Systems Thinking¶

17 cards — 🟢 3 easy | 🟡 4 medium | 🔴 3 hard

🟢 Easy (3)¶

1. What is the difference between a negative (balancing) and positive (reinforcing) feedback loop in infrastructure?

Show answer

A negative feedback loop maintains stability (e.g., autoscaler adds pods when request rate rises, then removes pods when it drops). A positive feedback loop amplifies change until something breaks (e.g., retry storm: timeouts cause retries, retries increase load, more timeouts, more retries, total failure).

Remember: "Systems thinking = see the forest, not just the trees." Focus on relationships and feedback loops, not isolated components.

2. How does component thinking differ from systems thinking when diagnosing issues?

Show answer

Component thinking: "The database is slow" and "The API has high latency" — two separate problems. Systems thinking: "The API retries on database timeouts, increasing database load, making it slower, causing more retries" — one feedback loop, one problem, fix the loop.

Remember: "Feedback loops: positive = amplifying, negative = stabilizing." A thermostat is a negative feedback loop (stabilizes temperature). Viral growth is positive (amplifying).

Gotcha: "Positive" doesn't mean good — it means self-reinforcing.

3. What is the difference between tight and loose coupling in infrastructure?

Show answer

Tight coupling: Service A directly calls Service B synchronously — A breaks when B breaks. Loose coupling: Service A puts a message on a queue, Service B reads when ready — A survives B's failure. The queue absorbs the shock.

🟡 Medium (4)¶

1. Why can adding retries to fix a 10% error rate actually cause a total outage?

Show answer

If Service B is failing because it's overloaded, adding 3 retries to Service A increases load on B by up to 3x. B's failure rate goes from 10% to 40%, then with retries the effective load becomes 4x, and B crashes completely. The fix was correct in component thinking but catastrophic in systems thinking. Use a retry budget instead: only retry if total retry rate is below 10% of requests.

2. What is emergent behavior and how does the "thundering herd" illustrate it?

Show answer

Emergent behavior is system-level behavior no individual component was designed to produce. Thundering herd: each server individually does "when cache is empty, fetch from database" — correct for one server. But 100 servers simultaneously discover the cache is empty, fire 100 identical queries, and collapse the database. No single server did anything wrong; the failure emerged from correct individual behaviors at scale.

3. Explain Little's Law and why a small latency increase can cause a total outage.

Show answer

L = lambda * W (concurrent requests = arrival rate x average latency). At 100 RPS and 200ms latency, L=20. If latency doubles to 400ms, L=40 — you need twice the connection pool. At 2 seconds latency, L=200 — a pool of 50 is exhausted, requests queue, latency increases further, creating a positive feedback loop that kills the system.

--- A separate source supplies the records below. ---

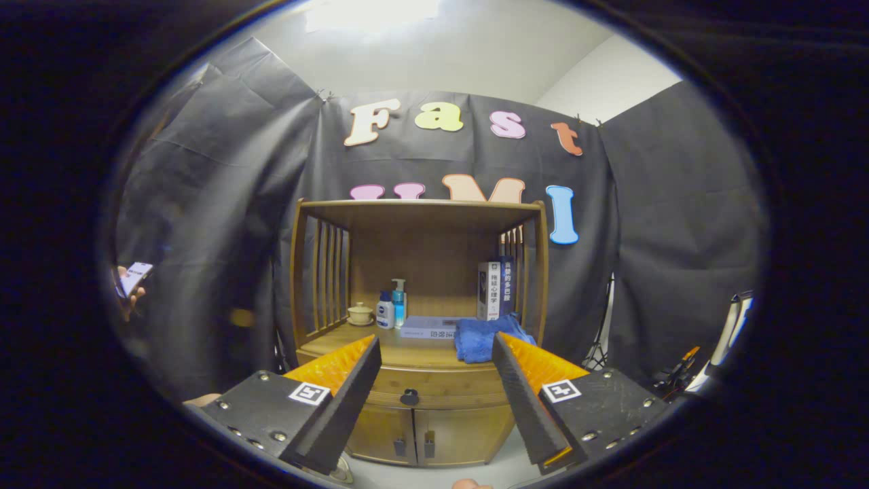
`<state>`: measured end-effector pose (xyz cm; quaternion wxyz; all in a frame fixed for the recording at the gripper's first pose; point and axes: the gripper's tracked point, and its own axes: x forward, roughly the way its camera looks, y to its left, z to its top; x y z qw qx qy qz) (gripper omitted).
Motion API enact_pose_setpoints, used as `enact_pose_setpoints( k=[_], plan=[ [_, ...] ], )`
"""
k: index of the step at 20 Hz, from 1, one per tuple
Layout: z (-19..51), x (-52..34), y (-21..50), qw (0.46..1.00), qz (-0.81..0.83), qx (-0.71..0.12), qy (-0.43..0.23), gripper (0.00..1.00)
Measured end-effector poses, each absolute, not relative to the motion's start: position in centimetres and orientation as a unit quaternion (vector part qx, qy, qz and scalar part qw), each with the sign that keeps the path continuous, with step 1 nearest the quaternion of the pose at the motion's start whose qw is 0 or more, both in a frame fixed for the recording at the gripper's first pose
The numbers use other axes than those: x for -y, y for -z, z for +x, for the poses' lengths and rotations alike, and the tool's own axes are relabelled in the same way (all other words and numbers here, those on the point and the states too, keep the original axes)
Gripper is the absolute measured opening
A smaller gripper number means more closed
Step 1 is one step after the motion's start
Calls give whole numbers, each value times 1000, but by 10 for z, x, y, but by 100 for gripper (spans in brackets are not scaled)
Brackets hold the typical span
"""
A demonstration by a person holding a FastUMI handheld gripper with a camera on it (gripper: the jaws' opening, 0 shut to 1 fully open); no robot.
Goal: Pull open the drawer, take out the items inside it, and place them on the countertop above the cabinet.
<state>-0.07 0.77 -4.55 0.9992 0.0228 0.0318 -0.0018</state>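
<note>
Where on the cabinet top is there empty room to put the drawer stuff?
Bare wood lies at the front of the countertop, between the little cup and the blue cloth. The back is crowded: bottles, a flat book, standing books. The open gripper holds nothing.

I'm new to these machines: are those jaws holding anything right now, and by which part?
Nothing is held. The gripper has its jaws wide open and apart, aimed at the closed drawer, whose knob sits between them, untouched.
</note>
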Motion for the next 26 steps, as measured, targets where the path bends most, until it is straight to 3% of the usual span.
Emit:
enact_pose_setpoints(
  k=[13,26],
  plan=[
    [67,-56,133,994,-9,-95,-53,98],
    [152,-71,254,984,-11,-170,-56,98]
  ],
)
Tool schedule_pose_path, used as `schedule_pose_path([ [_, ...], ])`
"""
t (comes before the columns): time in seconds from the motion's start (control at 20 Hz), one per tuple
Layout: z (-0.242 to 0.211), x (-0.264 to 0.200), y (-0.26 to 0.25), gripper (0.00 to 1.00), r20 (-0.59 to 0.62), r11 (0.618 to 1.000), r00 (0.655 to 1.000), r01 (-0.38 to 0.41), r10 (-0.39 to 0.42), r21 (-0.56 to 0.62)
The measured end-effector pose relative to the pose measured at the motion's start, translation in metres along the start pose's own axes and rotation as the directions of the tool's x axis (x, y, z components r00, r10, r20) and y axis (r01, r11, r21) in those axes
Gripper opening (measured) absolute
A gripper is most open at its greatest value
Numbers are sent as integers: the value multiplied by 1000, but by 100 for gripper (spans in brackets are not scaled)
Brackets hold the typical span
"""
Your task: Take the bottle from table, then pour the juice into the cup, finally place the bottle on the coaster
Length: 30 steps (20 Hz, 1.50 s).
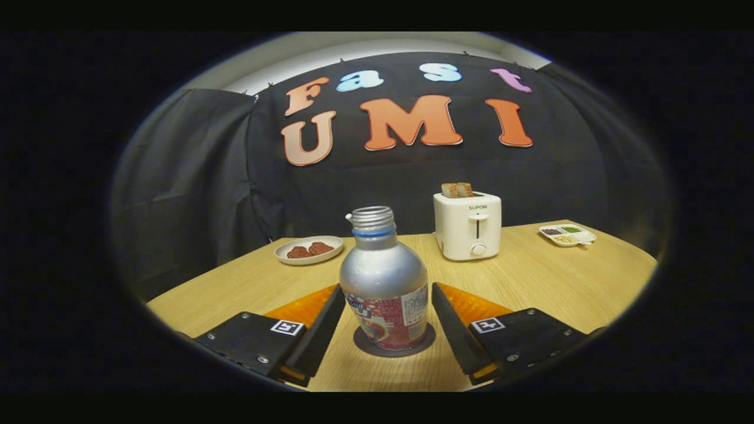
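Tongs [387,321] stand apart, one finger on each side of the bottle [386,288], with a small gap showing between each finger and the bottle's sides, so neither finger presses on it. Silver and uncapped, with a blue ring under its threaded neck and a coloured label round its lower half, the bottle stands upright on a dark round coaster [394,347] that lies on the wooden bench [530,277] between the fingers. Beyond the bottle, to its left, sits an oval plate [308,249] carrying two brown pieces of food. To its right stands a white toaster [468,225] with bread in its slot, and farther right lies a small divided dish [568,234].
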<state>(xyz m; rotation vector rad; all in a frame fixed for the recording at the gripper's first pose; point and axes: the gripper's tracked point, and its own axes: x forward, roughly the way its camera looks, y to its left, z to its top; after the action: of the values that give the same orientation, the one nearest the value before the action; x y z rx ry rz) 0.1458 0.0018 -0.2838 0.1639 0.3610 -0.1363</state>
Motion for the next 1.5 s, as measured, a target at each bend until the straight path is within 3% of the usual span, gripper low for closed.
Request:
schedule_pose_path([
  [0.35, 77, -64, 6, 95, 143, 998, 988, -48, 54, -40],
  [0.6, 137, -117, -16, 95, 258, 996, 963, -71, 82, -50],
  [0.75, 165, -145, -42, 95, 317, 995, 946, -41, 70, -95],
  [1.05, 179, -172, -102, 95, 355, 997, 934, -7, 34, -76],
  [1.5, 175, -202, -216, 95, 429, 979, 900, 151, -78, -138],
])
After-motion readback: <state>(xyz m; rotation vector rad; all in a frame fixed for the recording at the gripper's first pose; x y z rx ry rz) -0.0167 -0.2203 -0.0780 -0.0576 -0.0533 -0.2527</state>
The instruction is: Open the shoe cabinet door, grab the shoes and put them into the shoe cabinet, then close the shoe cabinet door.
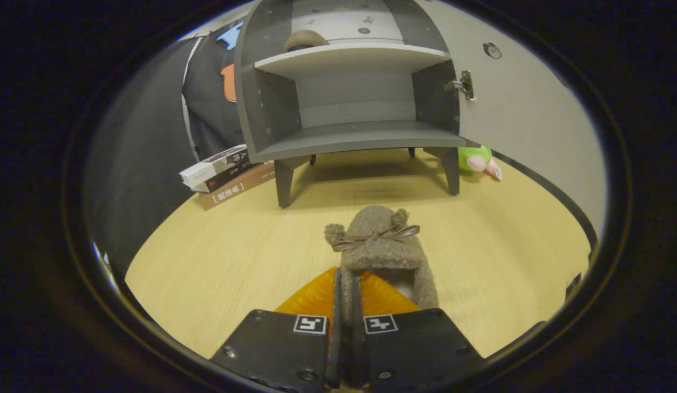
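Gripper [346,305] fingers clamped on the heel wall of a fuzzy slipper [378,245], toe pointing straight ahead. Shoe cabinet [349,103] stands beyond, near the table's [218,262] far edge, door [527,103] swung open; lower shelf [360,137] free, in line with the slipper's long axis.

gripper [349,297] | fingers nearly closed, both pressing one side wall of the slipper [378,245] | held low over table
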`<state>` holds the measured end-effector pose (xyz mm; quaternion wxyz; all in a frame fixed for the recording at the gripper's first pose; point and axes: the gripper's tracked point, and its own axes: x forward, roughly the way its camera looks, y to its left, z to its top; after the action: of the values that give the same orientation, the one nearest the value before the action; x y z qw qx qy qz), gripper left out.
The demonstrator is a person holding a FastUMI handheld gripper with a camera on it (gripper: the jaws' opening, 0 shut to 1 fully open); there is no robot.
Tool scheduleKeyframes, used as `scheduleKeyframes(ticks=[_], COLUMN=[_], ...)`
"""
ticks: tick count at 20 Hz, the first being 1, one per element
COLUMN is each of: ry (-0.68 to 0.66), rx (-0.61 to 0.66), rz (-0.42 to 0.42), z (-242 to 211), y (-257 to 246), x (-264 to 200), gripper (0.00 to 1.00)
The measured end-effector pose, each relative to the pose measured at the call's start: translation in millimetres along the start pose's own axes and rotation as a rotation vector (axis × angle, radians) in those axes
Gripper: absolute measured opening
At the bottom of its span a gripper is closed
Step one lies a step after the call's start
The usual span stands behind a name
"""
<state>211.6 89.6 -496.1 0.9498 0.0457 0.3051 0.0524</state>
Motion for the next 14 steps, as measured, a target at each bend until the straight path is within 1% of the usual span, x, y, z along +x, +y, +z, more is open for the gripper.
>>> scheduleKeyframes(ticks=[2,5,8,14], ry=[-0.025,-0.075,-0.09,-0.174], rx=[0.006,-0.019,0.003,0.004], rz=[0.03,0.016,0.037,0.07], z=[4.4,16.8,30.9,86.8], y=[-0.8,-6.3,-4.2,7.6], x=[-8.7,-29.2,-50.7,-94.9], gripper=[0.07,0.07,0.07,0.07])
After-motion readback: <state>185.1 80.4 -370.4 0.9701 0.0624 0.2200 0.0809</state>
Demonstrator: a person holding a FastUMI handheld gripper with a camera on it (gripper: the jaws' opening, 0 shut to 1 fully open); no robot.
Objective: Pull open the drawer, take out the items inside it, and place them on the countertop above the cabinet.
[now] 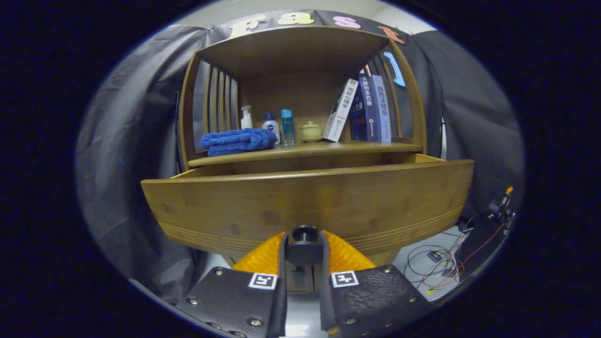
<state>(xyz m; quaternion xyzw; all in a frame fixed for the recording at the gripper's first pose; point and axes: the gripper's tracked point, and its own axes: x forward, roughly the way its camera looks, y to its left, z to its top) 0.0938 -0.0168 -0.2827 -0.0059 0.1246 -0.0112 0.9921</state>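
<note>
Where black cloth walls the booth, countertop (305,150) holds blue towel (238,141), bottles, books; drawer (310,202) stands pulled out. Gripper (304,244), bottom centre, clamps narrowly on black knob (304,233).

The scene is dim and evenly lit, with soft light from above brightening the pale wall over the shelf unit (300,94) while its recess stays shadowed. Strong fisheye distortion bows the drawer front (305,206) into a curve. The orange fingers (263,258) are slightly soft; the books (371,112) read sharp.
</note>
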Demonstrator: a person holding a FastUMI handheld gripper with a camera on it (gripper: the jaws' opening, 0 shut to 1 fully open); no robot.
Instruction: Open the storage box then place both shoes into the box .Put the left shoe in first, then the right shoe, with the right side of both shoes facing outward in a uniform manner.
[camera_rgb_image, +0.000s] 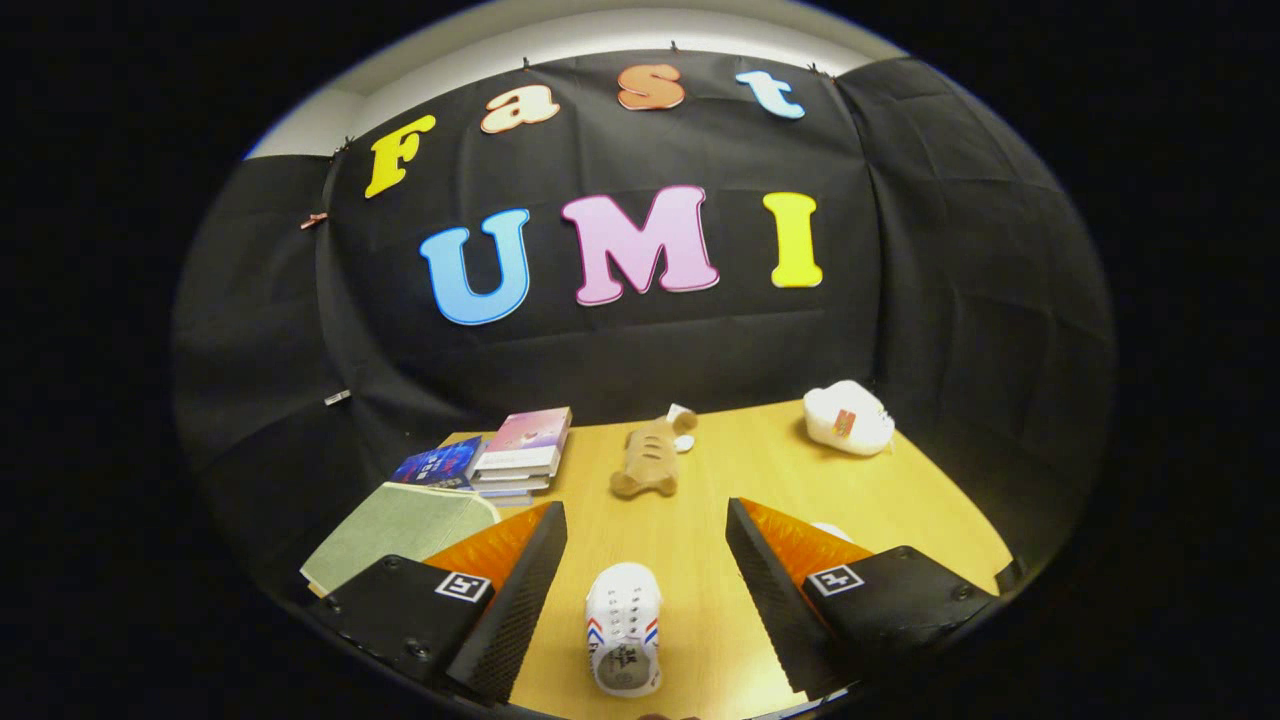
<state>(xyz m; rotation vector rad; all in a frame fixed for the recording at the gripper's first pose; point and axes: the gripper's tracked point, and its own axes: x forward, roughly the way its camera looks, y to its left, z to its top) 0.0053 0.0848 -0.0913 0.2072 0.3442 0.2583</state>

4. Describe the typical cascade that takes a system from a single database lock to total user-facing failure.

Show answer

(1) Database runs a long query with table lock. (2) API connections queue. (3) Connection pool exhausts. (4) API returns 503s. (5) Load balancer marks API unhealthy. (6) Traffic shifts to remaining instances. (7) They get 2x traffic and also exhaust. (8) All API instances down. (9) Users refresh, adding more traffic. This can take under 60 seconds.

🔴 Hard (3)¶

1. How do circuit breakers prevent cascading failures, and what are their three states?

Show answer

Circuit breakers sit between client and service. Three states: CLOSED (normal, requests pass through), OPEN (errors exceeded threshold, requests fail immediately without calling the backend — prevents pile-up), HALF-OPEN (after cooldown, lets one test request through; if it succeeds, closes the circuit; if it fails, stays open). This prevents cascading failures by failing fast instead of amplifying load.

2. Why do systems become nonlinear near capacity, and what is the critical insight about utilization?

Show answer

Queue theory shows that latency is not linear with load. Going from 70% to 80% utilization might add 10ms. From 80% to 90% adds 100ms. From 90% to 95% adds 500ms. Most production systems live at 70-80% capacity, where small load increases cause disproportionate latency spikes. This is why capacity planning must leave headroom.

3. What is "fix-induced failure" and what six questions should you ask before implementing a fix?

Show answer

Fix-induced failure is when each fix solves the local problem but creates a new one elsewhere (e.g., increase memory limit -> fewer pods per node -> can't scale -> add nodes -> more DNS queries -> CoreDNS overload). Before fixing, ask: (1) What else depends on what I'm changing? (2) What are second-order effects? (3) Am I treating symptom or cause? (4) Will this work at 2x scale? (5) Am I tightening or loosening coupling? (6) Am I adding capacity or reducing demand?